C’en est assez sur la Renommée comme déesse, nous ajouterons seulement que les Athéniens avoient élevé un temple en son honneur, & lui rendoient un culte réglé. Plutarque dit que Furius Camillus fit aussi bâtir un temple à la renommée. (Le chevalier de Jaucourt.)

Renommée commune, (Jurisprud.) est l’opinion que le public a d’une chose, le bruit public. Voyez Preuve par commune renommée. (A)

RENONCE, s. f. (Jeu.) c’est le manque de cartes d’une certaine couleur. Pour que le jeu soit beau, ce n’est pas assez qu’il y ait des renonces, il faut encore avoir beaucoup de triomphes pour faire les mains de la couleur dont on a renonce ; car on ne peut s’approprier les mains de cette couleur qu’en coupant par le moyen d’un triomphe.

RENONCEMENT, s. f. (Gramm.) action de renoncer. Voyez l’article suivant.

RENONCER, RENIER, ABJURER, (Synon.) On renonce à des maximes & à des usages qu’on ne veut plus suivre, ou à des prétentions dont on se désiste. On renie le maître qu’on sert, ou la religion qu’on avoit embrassée. On abjure l’opinion qu’on avoit embrassée, & l’erreur dans laquelle on étoit tombé.

Philippe V. a renoncé à la couronne de France. S. Pierre a renié Jesus-Christ. Marguerite de Valois fut persécutée dans son enfance par son frere le duc d’Anjou, depuis Henri III. pour abjurer le catholicisme, qu’il nommoit une bigoterie.

Abjurer se dit en bonne part ; ce doit être l’amour de la vérité, & l’aversion du faux, ou du-moins de ce que nous regardons comme tel, qui nous engage à faire abjuration. Renier s’emploie toujours en mauvaise part ; un libertinage outré, ou un intérêt criminel fait les renégats. Renoncer est d’usage de l’une & l’autre façon, tantôt en bien, tantôt en mal ; le choix du bon nous fait quelquefois renoncer à nos mauvaises habitudes, pour en prendre de meilleures ; mais il arrive encore plus souvent que le caprice & le goût dépravé nous font renoncer à ce qui est bon, pour nous livrer à ce qui est mauvais.

L’hérétique abjure quand il rentre dans le sein de l’Eglise. Le chrétien renie quand il se fait mahométan. Le schismatique renonce à la communion des fideles pour s’attacher à une société particuliere.

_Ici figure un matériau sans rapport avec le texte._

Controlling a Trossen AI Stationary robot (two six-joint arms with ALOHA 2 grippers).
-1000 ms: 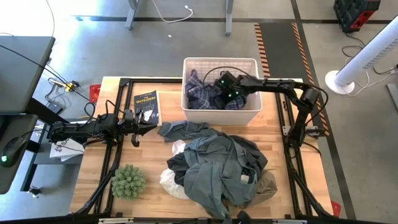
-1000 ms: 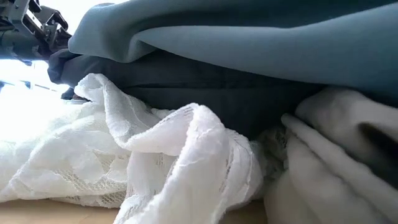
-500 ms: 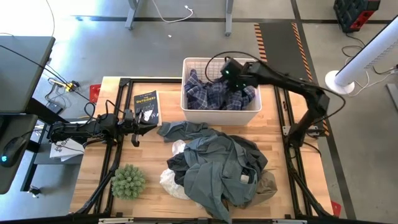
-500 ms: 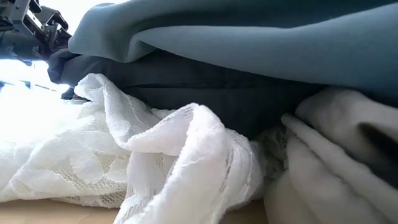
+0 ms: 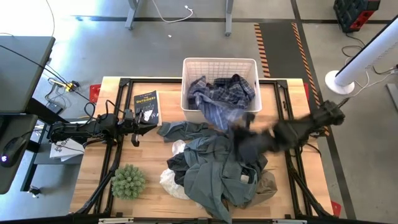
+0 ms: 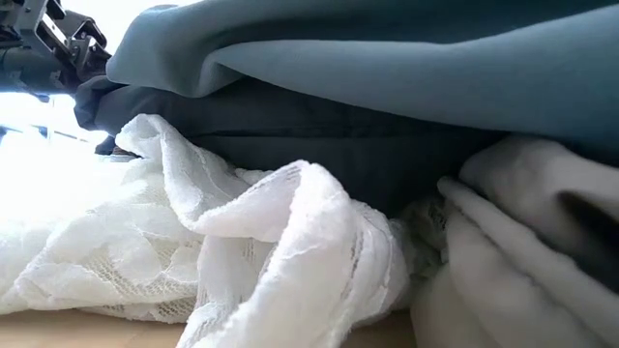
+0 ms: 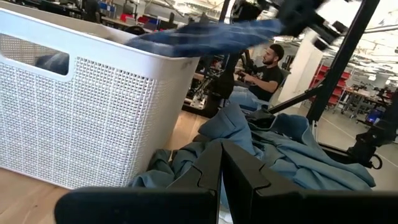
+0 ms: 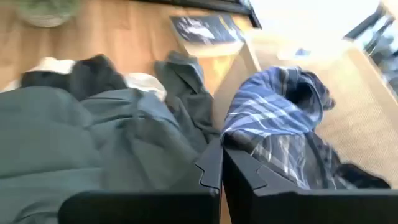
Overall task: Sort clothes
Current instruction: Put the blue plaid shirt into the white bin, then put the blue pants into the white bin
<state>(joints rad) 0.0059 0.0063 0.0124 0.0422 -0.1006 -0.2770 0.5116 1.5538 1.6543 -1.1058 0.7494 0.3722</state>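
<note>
The blue-and-white plaid shirt [image 5: 227,93] lies mostly in the white basket [image 5: 186,74], with one part drawn out over its near rim. My right gripper [image 5: 244,129] is blurred above the clothes pile, just near of the basket, shut at the shirt's edge [image 8: 280,118]. The pile lies on the table: a blue-grey garment [image 5: 217,162] on top, dark grey cloth [image 6: 319,145], white lace [image 6: 193,242] and khaki cloth [image 6: 522,251] under it. My left gripper [image 5: 138,129] is shut and empty, left of the pile. My right gripper is shut on the plaid shirt's near edge [image 8: 229,138], right at its fingertips; blur hides how many layers. The shirt runs from the fingers back over the basket's near rim [image 5: 214,115]. In the left wrist view it stretches through the air [image 7: 205,34] above the basket.
A dark book [image 5: 147,106] lies left of the basket and a round green spiky plant [image 5: 128,180] stands at the near left. Black frame rails run along the table's sides. A person [image 7: 264,68] sits in the room behind.
My right gripper has risen out of the basket and swung fast toward the table's near edge, over the pile. Part of the plaid shirt has been drawn out over the basket's near rim; the remainder stays inside. The pile has kept still.
</note>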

Ce n’est que par formalité que les princes renoncent à leurs prétentions ; ils sont toujours prêts à les faire valoir, quand la force & l’occasion leur en fournissent les moyens. Tel résiste aux persécutions, qui n’est pas à l’épreuve des caresses ; ce qu’il défendoit avec fermeté dans l’oppression, il le renie ensuite avec lâcheté dans la faveur. Quoique l’intérêt soit très-souvent le véritable motif des abjurations, je ne me défie pourtant pas toujours de leur sincérité, parce que je sai que l’intérêt agit sur l’esprit comme sur le cœur. Girard, synonymes. (D. J.)

RENONCIATION, (Jurisprud.) se dit de tout acte par lequel on renonce à quelque droit.

Il y a renonciation au bénéfice d’ordre, de division & de discussion. Voyez Bénéfice d’ordre, Division & Discussion.

Renonciation à la communauté, voyez Communauté.